NY Times Column Misconstrues Prisoner’s DilemmaPosted: June 3, 2013
The business writer James B. Stewart’s Saturday New York Times column took a fascinating look at the situation facing a former hedge fund portfolio manager charged with insider trading who now must decide whether to cooperate with prosecutors. Stewart writes that the manager’s situation is akin to the classic game theory problem known as a prisoner’s dilemma (PD). To be sure, it’s a tricky dilemma that this fellow faces, and it resembles a PD, but unfortunately Stewart inaccurately describes the nature of a PD, and also confuses its meaning with imprecise language about “cooperation.”
The definition of a PD in the piece is incorrect. Stewart writes:
In the now-classic version, the police have arrested two suspects and are interrogating them in separate rooms. Each can either confess and implicate the other, or remain silent. If only one confesses, he goes free and the other gets a harsh sentence. If both confess, each gets a reduced sentence, but still goes to jail. If neither confesses, the government lacks the evidence needed to convict and both go free.
This misrepresents the canonical PD structure, which has a payoff for cooperating with the other suspect (staying silent) that needs to be less than (not equal to) the payoff for defecting (confessing) if other suspect cooperates (stays silent). To put it another way, the payoff for solo defection has to exceed the payoff for mutual cooperation. But in the Times piece Stewart describes the “classic version” as a situation where suspect goes free if both stay silent, and goes free if only he confesses. Those are equivalent outcomes – “goes free.”
In PD structure terms (this graphic from the Wikipedia entry on PD),
T has to be greater than R. This is not a trivial problem. By having T=R (as Stewart suggests), any temptation to defect is removed – it never makes sense to defect. You could say it takes the D out of PD!
In addition to erroneously describing a classic PD, the piece is confusing because in the context involved – turning state’s evidence – Stewart understandably and repeatedly uses the word “cooperate” (as in: the guy will or won’t cooperate with prosecutors). But this leads to a problematic passage like this one:
Game theorists have demonstrated that the rational choice, or dominant strategy, is always to confess and implicate the other, even though the optimal outcome for both occurs if neither cooperates. That’s because, as Professor Picker explained, if one prisoner has confessed, the best the other can hope for is also to confess and get the moderate sentence rather than the harsher sentence reserved for those who don’t cooperate. If one prisoner doesn’t confess, the other can go free by implicating him. Although they collectively are better off if neither cooperates, their individual self-interest dictates cooperation.
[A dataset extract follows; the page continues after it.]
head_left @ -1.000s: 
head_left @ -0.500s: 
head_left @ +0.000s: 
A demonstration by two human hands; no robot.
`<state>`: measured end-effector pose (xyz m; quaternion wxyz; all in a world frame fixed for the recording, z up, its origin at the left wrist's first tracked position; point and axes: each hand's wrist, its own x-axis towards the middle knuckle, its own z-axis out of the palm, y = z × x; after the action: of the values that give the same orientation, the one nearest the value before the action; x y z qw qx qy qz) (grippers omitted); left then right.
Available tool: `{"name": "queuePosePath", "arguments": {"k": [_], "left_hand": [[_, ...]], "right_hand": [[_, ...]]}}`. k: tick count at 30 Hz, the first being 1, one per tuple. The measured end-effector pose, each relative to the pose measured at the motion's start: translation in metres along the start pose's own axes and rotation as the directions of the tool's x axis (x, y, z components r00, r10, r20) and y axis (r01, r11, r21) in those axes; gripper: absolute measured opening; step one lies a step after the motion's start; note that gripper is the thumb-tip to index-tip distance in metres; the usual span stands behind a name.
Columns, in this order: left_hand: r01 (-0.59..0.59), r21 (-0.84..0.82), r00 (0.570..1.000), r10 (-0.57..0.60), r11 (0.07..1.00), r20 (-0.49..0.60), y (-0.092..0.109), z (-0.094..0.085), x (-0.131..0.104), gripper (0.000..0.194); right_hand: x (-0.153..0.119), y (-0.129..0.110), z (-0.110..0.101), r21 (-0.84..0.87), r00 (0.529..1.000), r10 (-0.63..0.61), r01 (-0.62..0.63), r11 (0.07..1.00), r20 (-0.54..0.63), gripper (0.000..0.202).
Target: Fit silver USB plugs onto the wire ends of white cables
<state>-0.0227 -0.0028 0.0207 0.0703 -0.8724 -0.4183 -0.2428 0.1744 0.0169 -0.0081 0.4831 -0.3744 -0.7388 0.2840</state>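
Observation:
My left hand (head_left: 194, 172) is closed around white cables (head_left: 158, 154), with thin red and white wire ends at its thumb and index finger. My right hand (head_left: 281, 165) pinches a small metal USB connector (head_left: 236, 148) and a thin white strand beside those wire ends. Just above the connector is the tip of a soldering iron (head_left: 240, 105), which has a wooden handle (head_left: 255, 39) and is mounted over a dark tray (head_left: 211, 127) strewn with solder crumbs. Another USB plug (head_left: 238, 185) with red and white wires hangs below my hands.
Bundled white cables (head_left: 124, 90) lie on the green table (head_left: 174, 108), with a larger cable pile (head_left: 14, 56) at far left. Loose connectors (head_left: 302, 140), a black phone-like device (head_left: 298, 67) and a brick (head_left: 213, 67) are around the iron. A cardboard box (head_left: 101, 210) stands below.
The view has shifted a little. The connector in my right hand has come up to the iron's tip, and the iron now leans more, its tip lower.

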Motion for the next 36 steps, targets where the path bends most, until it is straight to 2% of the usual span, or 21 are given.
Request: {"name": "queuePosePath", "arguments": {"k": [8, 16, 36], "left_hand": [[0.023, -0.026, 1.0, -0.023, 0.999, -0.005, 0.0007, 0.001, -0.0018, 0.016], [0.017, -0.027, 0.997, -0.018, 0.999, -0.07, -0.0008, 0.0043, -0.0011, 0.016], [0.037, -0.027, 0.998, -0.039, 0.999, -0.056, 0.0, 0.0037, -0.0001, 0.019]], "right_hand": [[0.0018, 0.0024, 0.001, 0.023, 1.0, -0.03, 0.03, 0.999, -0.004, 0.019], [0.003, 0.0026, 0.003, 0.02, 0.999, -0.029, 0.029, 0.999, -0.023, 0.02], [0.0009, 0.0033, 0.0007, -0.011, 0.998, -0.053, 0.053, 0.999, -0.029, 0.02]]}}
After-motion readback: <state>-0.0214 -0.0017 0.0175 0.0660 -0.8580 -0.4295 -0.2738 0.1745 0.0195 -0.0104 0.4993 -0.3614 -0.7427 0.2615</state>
The problem is that in the game theory/PD world, “cooperates” means stays silent (you cooperate with your fellow suspect; confession is defection). So when Stewart writes in the first sentence of this passage that “the optimal outcome for both occurs if neither cooperates,” he means cooperates with the prosecutor, not cooperates in the PD sense (stay silent). The last sentence in the passage sums it up correctly in terms of “cooperating” with the prosecutor, but wrongly in PD language – exactly the opposite is true in the cooperate/defect sense of PD.